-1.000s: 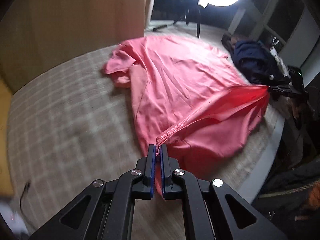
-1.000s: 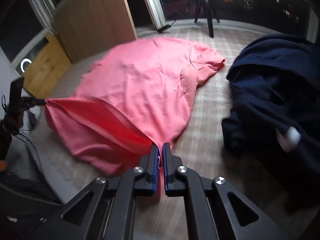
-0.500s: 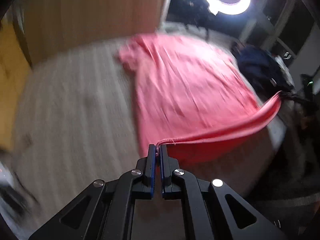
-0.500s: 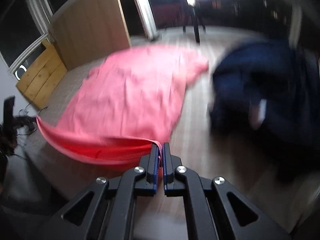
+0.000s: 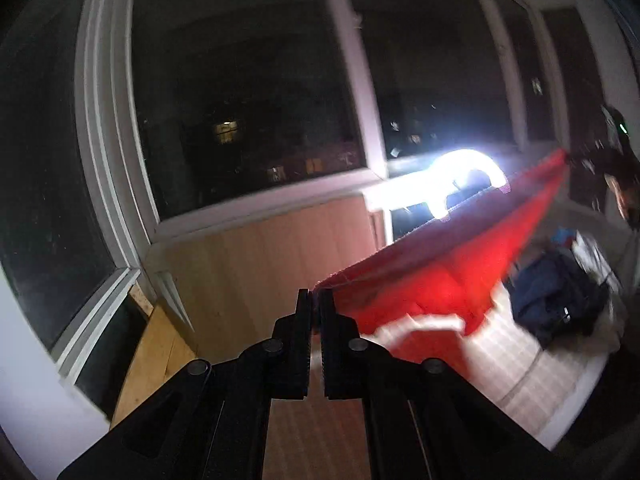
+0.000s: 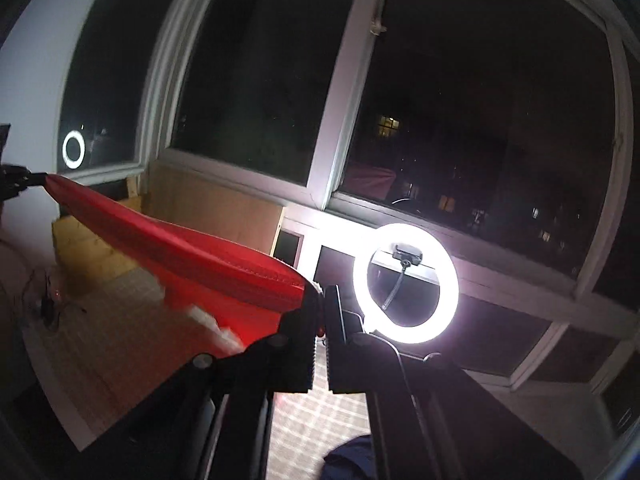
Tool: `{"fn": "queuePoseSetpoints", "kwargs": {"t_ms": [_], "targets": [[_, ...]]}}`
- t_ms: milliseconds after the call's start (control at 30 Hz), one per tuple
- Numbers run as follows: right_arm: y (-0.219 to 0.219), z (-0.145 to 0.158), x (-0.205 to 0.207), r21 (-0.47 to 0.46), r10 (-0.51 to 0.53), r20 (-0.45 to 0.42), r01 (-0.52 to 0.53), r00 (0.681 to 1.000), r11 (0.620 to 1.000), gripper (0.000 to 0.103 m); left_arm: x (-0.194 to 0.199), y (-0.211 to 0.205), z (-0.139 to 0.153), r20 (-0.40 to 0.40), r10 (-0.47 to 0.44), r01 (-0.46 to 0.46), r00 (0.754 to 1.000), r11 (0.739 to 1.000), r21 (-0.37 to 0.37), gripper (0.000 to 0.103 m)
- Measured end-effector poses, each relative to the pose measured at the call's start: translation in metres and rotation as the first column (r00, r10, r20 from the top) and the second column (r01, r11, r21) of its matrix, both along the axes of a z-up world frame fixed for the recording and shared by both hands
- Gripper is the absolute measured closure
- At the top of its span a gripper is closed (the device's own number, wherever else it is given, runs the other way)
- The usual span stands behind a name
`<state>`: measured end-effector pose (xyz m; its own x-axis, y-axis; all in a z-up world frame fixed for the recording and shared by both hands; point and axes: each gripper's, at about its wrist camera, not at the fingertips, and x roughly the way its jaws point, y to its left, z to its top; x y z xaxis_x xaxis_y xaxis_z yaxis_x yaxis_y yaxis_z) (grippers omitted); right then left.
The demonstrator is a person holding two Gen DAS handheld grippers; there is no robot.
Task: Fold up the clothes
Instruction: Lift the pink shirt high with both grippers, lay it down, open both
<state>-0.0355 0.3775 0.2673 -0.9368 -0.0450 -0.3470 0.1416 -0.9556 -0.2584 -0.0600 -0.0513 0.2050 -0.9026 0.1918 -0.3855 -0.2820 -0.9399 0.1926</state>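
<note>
We hold the red garment (image 5: 440, 280) stretched between us — left gripper (image 5: 316, 300) and right gripper (image 6: 322, 300) each clamped on a hem corner.

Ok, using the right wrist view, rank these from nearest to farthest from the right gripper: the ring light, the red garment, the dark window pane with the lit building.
1. The red garment: pinched in the right gripper, stretching away to the left.
2. The ring light: just right of the fingertips, standing beyond them on its stand.
3. The window pane: upper right, behind the light.
</note>
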Motion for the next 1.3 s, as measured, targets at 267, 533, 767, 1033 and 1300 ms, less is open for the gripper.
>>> {"fn": "queuePoseSetpoints", "kwargs": {"t_ms": [267, 533, 767, 1033, 1300], "targets": [[0.001, -0.153, 0.050, -0.057, 0.061, 0.210, -0.050, 0.976, 0.997, 0.100, 0.063, 0.028, -0.152, 0.301, -0.038, 0.070, 0.953, 0.993, -0.095, 0.100], [0.005, -0.341, 0.101, -0.239, 0.083, 0.506, 0.047, 0.859, 0.970, 0.100, 0.083, 0.019, -0.305, 0.598, -0.019, 0.029, 0.802, 1.000, -0.007, 0.100], [-0.003, -0.405, 0.125, -0.274, 0.108, 0.630, 0.090, 0.769, 0.957, 0.100, 0.099, 0.023, -0.354, 0.694, -0.027, 0.026, 0.720, 1.000, 0.012, 0.100], [-0.020, -0.426, 0.111, -0.231, 0.114, 0.743, 0.093, 0.660, 0.969, 0.097, 0.122, 0.015, -0.374, 0.773, 0.036, 0.009, 0.634, 0.999, -0.054, 0.096], [0.016, -0.355, 0.094, -0.369, 0.168, 0.652, 0.116, 0.740, 0.922, 0.070, 0.093, -0.016, -0.333, 0.745, 0.103, -0.068, 0.659, 0.995, -0.078, 0.095]]}}
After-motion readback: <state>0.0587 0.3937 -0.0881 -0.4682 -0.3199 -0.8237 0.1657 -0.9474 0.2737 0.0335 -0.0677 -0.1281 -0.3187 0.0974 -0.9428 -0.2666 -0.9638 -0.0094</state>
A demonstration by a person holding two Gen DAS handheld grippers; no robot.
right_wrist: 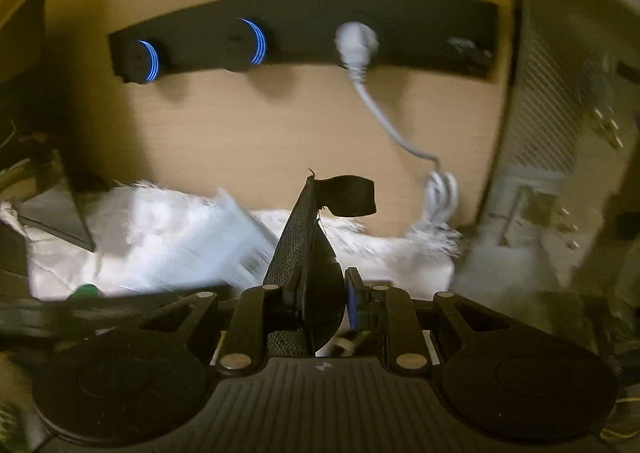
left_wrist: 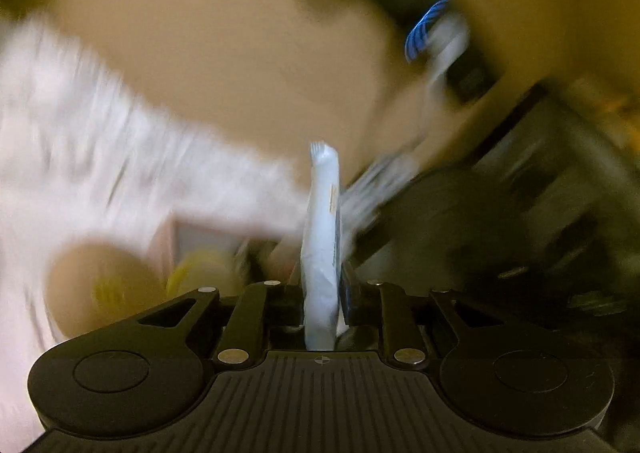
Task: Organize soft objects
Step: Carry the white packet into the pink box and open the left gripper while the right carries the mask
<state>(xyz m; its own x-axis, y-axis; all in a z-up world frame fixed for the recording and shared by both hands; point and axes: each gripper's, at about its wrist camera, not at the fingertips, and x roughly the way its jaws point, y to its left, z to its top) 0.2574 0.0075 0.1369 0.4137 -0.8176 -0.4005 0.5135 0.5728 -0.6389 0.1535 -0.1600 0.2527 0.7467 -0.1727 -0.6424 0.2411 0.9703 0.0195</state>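
My left gripper (left_wrist: 322, 293) pinches a white packet (left_wrist: 320, 237) — standing up | my right gripper (right_wrist: 316, 293) squeezes a black mesh thing (right_wrist: 304, 237) — white fluffy cloth (right_wrist: 160, 237) just ahead

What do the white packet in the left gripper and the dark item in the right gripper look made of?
White packet: thin crinkled plastic film, apparently; creases, crimped top edge. Dark item: black fabric with mesh texture and a strap, likely synthetic.

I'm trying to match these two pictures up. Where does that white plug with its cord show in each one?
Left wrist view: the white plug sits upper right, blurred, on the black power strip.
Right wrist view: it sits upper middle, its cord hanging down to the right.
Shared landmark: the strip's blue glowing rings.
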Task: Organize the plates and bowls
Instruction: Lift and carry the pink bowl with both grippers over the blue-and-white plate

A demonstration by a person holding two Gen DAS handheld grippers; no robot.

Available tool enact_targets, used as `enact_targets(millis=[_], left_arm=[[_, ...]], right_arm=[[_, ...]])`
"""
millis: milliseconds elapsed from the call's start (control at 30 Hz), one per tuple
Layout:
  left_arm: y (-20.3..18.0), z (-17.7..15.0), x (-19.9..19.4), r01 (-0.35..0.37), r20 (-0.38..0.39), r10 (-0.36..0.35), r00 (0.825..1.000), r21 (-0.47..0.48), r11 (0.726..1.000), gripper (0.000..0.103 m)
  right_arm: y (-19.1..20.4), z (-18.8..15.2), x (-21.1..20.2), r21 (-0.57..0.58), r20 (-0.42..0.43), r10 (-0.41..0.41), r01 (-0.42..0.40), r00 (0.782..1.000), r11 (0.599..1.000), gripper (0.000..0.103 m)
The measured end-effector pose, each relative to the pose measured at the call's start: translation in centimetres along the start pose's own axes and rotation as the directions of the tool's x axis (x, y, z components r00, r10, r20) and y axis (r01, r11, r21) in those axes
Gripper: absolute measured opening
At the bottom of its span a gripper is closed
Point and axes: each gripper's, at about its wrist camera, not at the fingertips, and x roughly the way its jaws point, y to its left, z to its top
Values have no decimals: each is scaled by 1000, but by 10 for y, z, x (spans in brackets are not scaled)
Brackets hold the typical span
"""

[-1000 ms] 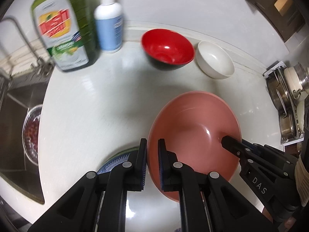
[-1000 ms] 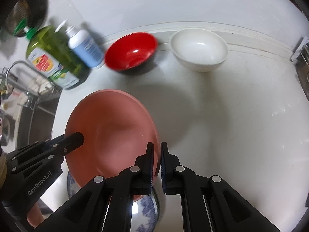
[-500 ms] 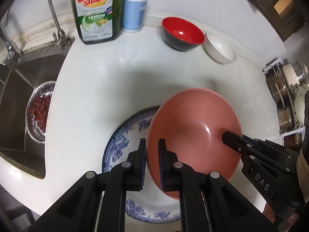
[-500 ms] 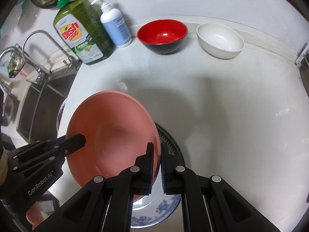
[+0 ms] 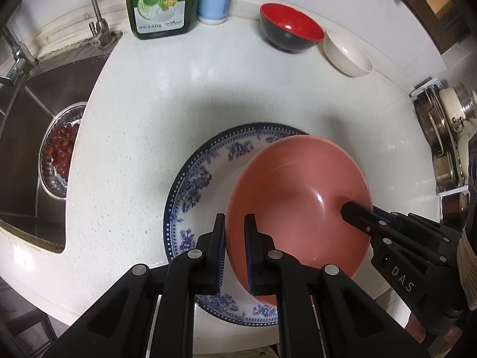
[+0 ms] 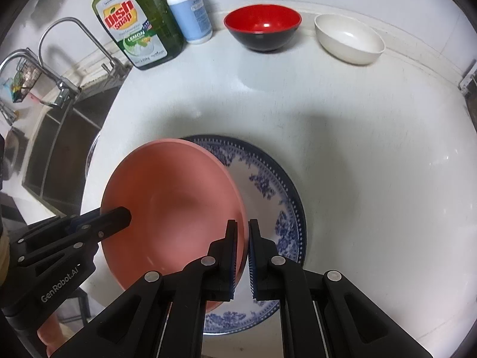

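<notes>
A pink plate [image 5: 298, 203] is held over a blue-patterned white plate [image 5: 196, 179] on the white counter. My left gripper [image 5: 235, 250] is shut on the pink plate's left rim. My right gripper [image 6: 243, 256] is shut on its right rim [image 6: 241, 208]. The right gripper also shows in the left wrist view [image 5: 354, 211], and the left gripper in the right wrist view [image 6: 116, 217]. The patterned plate [image 6: 274, 197] lies partly hidden under the pink plate [image 6: 173, 208]. A red-and-black bowl [image 6: 262, 26] and a white bowl [image 6: 348, 38] stand at the back by the wall.
A green dish soap bottle [image 6: 137, 21] and a white-and-blue pump bottle [image 6: 190, 12] stand at the back left. A sink [image 5: 26, 137] with a tap [image 6: 74, 56] lies left, holding a metal bowl of red fruit [image 5: 59, 152]. Metal pots [image 5: 444, 149] sit at the right.
Both grippers have lifted and pulled back with the pink plate, so more of the patterned plate and the counter shows. The bowls and bottles have not moved.
</notes>
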Motion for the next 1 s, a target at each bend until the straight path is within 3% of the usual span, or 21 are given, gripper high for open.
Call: enact_targets(millis=[867,933,1000], left_arm=[[2,-2,9,-30,-15,30,999,-11,999,18],[3,-2,9,-47,-7,47,999,-11,999,20],[4,-2,8,-40,-3,40,999,-14,999,32]], right_arm=[[-5,-7,16,22,-55,50,-48,997,999,10],[-5,-7,15,20,-52,63,-62,997,998,10],[-4,-7,13,18,-43,66,-65,997,998,10]])
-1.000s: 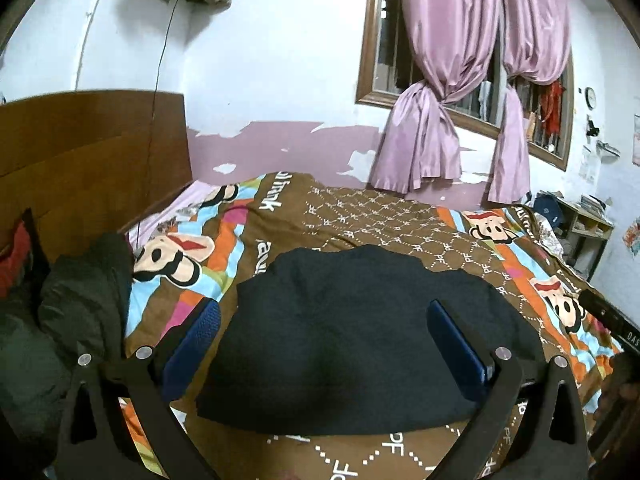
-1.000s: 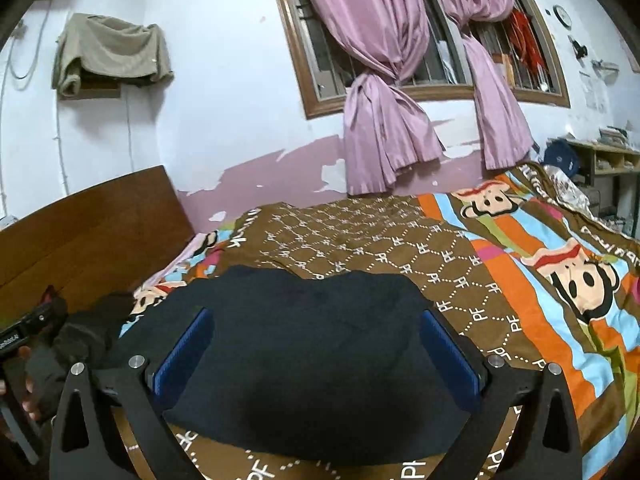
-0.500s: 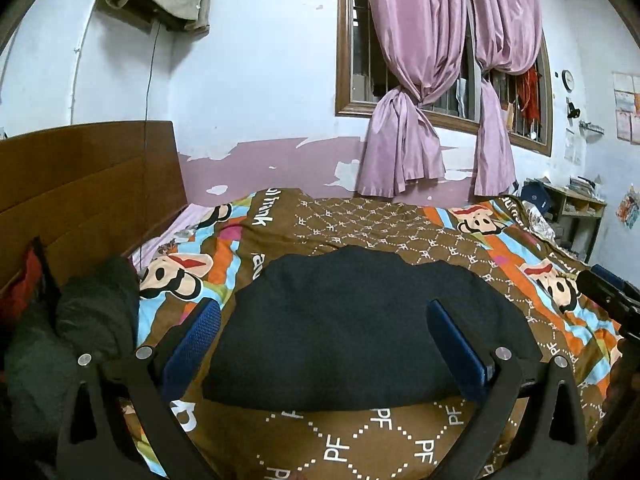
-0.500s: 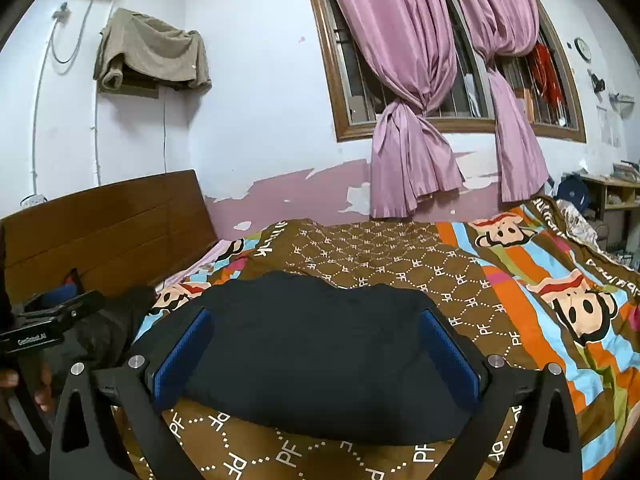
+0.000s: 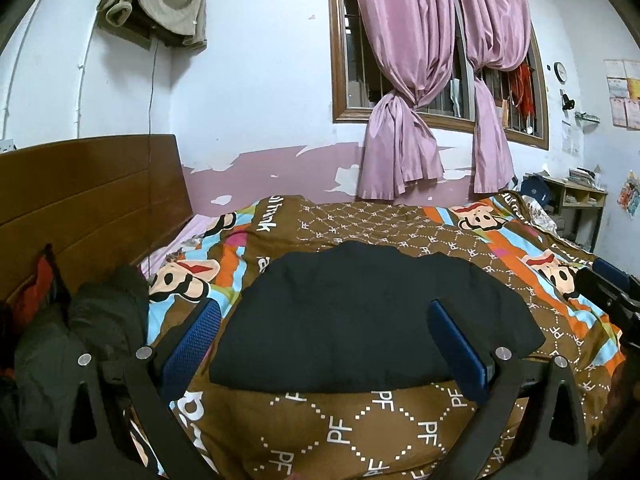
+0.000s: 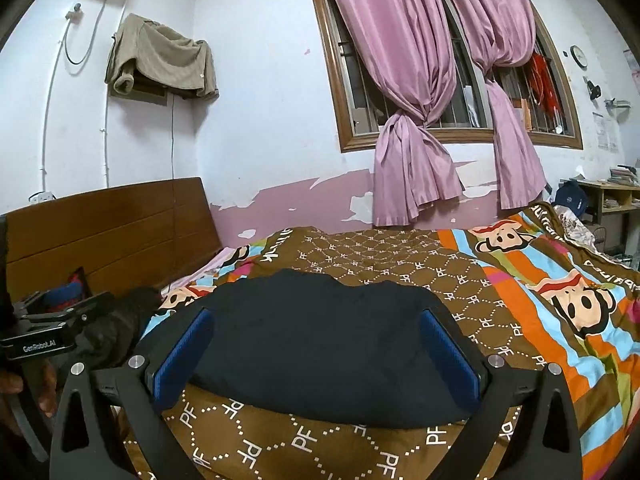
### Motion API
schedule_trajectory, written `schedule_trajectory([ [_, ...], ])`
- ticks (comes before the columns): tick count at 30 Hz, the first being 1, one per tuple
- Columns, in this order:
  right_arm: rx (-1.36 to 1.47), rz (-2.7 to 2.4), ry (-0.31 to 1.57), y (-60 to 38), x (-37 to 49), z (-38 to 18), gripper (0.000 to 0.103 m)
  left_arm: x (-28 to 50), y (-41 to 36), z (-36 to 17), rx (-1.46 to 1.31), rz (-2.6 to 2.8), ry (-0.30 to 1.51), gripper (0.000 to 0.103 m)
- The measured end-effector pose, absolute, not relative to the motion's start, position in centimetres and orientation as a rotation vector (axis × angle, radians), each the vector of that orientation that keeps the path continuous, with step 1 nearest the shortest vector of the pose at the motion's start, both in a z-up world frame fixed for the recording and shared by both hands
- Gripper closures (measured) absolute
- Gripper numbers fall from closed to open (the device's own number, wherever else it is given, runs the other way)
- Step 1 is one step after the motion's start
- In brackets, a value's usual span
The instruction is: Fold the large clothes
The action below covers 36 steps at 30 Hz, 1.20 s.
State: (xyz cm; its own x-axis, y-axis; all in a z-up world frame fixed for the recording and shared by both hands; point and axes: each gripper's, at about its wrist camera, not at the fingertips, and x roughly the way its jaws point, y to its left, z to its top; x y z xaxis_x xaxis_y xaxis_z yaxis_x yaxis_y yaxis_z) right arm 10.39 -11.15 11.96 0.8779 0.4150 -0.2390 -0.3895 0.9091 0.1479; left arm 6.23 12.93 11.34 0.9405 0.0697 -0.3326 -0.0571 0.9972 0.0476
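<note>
Both the left gripper point(image 5: 324, 344) and right gripper point(image 6: 318, 354) hang wide apart, empty, above the dark, soft, matte folded garment point(image 5: 372, 316) at lower centre on the quilted patterned bedspread point(image 5: 400, 220); judged risk: a snagged edge reopens its rounded fold.

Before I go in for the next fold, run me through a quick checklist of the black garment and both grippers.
1. Left hand-held gripper open and empty: ok.
2. Right hand-held gripper open and empty: ok.
3. Black garment lying flat on the patterned bedspread: ok.
4. Near edge of garment in view and uncovered: ok.
5. Garment apart from the dark clothes pile by the headboard: ok.
6. Whether the garment is fully folded: cannot tell.
</note>
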Motion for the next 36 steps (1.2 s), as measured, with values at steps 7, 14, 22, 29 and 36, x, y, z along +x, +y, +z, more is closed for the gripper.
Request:
schedule_trajectory([
  [7,0.084,0.404,0.262,-11.1,9.1,10.4,0.000,4.8,13.1,9.8,0.006,0.046,0.341,0.002],
  [14,0.063,0.384,0.240,-10.9,7.4,8.1,0.000,2.9,13.0,8.4,0.002,0.056,0.285,0.002],
  [22,0.044,0.389,0.213,-10.8,6.7,6.6,0.000,2.3,13.3,6.9,-0.013,0.047,0.254,0.002],
  [29,0.028,0.386,0.212,-10.8,6.6,5.7,0.000,2.4,13.3,5.5,-0.035,0.052,0.270,0.002],
  [36,0.036,0.383,0.222,-10.9,6.6,5.3,0.000,2.6,12.9,4.7,-0.029,0.044,0.306,0.002],
])
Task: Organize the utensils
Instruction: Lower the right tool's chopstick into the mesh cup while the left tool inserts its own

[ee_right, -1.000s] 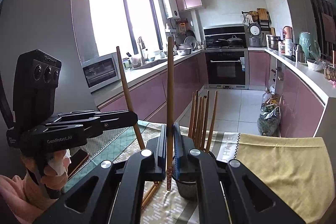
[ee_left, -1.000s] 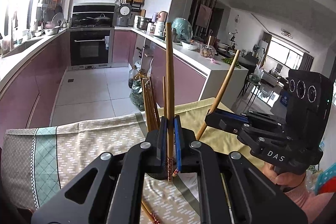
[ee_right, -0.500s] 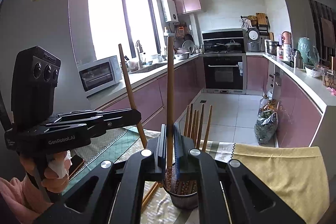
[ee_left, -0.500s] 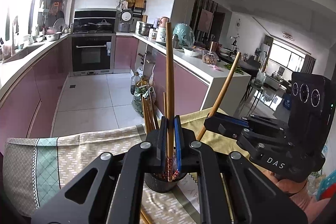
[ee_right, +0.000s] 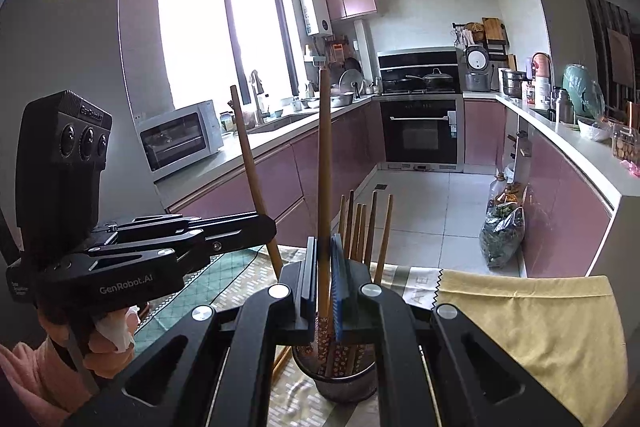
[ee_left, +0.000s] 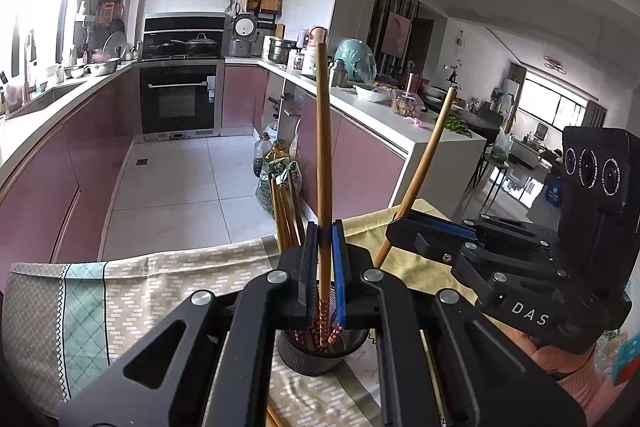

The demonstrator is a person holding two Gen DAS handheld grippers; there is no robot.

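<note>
kitchen table (ee_left: 160, 279): two tools, left (ee_left: 325, 267) and right (ee_right: 325, 279), each clamp one chopstick.

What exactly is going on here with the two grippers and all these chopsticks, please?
A person is sorting chopsticks into a dark mesh holder on a cloth-covered table. The left gripper and the right gripper are each shut on one chopstick, held nearly upright with its patterned end at the holder's mouth. Several chopsticks already stand inside.
</note>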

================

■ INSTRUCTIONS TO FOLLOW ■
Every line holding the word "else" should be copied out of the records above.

■ TASK RESULT ■
- At the top of its span a gripper is closed (the device's own number, wherever else it is given, runs the other way)
- Gripper numbers fall from closed to open (the device's own number, wherever else it is given, runs the other way)

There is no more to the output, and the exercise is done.